_Problem to work on_.
Exactly reproduce the lines from the one holding "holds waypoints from" through the final line of the listing below, with both ends included and nothing else.

Top of Stored data

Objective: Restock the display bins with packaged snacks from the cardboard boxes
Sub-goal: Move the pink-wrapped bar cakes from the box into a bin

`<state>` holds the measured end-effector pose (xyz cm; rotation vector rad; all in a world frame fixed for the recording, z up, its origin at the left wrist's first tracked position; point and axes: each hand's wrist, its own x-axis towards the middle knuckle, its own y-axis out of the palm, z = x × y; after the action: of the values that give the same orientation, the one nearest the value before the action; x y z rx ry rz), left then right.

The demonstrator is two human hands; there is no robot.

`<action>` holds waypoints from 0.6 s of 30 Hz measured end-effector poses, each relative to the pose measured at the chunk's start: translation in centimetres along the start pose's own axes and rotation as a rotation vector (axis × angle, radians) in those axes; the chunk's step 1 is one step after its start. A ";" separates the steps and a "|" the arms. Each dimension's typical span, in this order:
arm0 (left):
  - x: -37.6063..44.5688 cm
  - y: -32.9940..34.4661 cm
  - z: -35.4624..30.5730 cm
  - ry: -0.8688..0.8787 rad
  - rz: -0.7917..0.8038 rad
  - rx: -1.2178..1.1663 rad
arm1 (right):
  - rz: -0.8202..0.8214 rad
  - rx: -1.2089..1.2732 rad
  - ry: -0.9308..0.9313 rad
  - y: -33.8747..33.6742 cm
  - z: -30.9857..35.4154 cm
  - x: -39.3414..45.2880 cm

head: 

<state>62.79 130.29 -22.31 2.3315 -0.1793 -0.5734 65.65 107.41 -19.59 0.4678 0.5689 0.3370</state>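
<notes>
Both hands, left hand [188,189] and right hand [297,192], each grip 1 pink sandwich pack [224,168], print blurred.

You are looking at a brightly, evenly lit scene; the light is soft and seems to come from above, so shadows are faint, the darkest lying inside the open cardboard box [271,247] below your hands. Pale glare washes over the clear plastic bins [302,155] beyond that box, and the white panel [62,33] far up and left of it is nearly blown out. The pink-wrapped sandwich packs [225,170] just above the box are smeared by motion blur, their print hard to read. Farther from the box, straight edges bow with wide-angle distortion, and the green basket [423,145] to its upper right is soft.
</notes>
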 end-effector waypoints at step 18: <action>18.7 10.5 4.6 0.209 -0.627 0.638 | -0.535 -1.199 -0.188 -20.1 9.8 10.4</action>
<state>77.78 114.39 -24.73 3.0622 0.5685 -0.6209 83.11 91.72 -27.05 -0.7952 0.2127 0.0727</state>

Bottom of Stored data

_Output below_.
`<action>` holds waypoints from 0.6 s of 30 Hz measured end-effector poses, each relative to the pose measured at the chunk's start: translation in centimetres along the start pose's own axes and rotation as a rotation vector (axis × angle, radians) in those axes; the chunk's step 1 is one step after its start. A ";" separates the steps and a "|" the arms. Each dimension's typical span, in this order:
arm0 (left):
  - x: -37.6063..44.5688 cm
  - y: -32.9940..34.4661 cm
  - z: -35.4624..30.5730 cm
  - ry: -0.8688..0.8787 rad
  - rz: -0.7917..0.8038 rad
  - rx: -1.2178..1.1663 rad
arm1 (right):
  - rz: -0.8202..0.8214 rad
  - rx: -1.2089..1.2732 rad
  - ry: -0.9308..0.9313 rad
  - y: -33.8747..33.6742 cm
  - z: -30.9857..35.4154 cm
  - x: -39.3414..45.2880 cm

head: 

<state>62.79 130.29 -22.31 2.3315 -0.1793 -0.5734 65.65 107.41 -19.59 0.4678 0.5689 0.3370</state>
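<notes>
Both hands, left hand [188,189] and right hand [297,192], each grip 1 pink sandwich pack [224,168], print blurred.

You are looking at a brightly, evenly lit scene; the light is soft and seems to come from above, so shadows are faint, the darkest lying inside the open cardboard box [271,247] below your hands. Pale glare washes over the clear plastic bins [302,155] beyond that box, and the white panel [62,33] far up and left of it is nearly blown out. The pink-wrapped sandwich packs [225,170] just above the box are smeared by motion blur, their print hard to read. Farther from the box, straight edges bow with wide-angle distortion, and the green basket [423,145] to its upper right is soft.
</notes>
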 end-effector waypoints at step 18: <action>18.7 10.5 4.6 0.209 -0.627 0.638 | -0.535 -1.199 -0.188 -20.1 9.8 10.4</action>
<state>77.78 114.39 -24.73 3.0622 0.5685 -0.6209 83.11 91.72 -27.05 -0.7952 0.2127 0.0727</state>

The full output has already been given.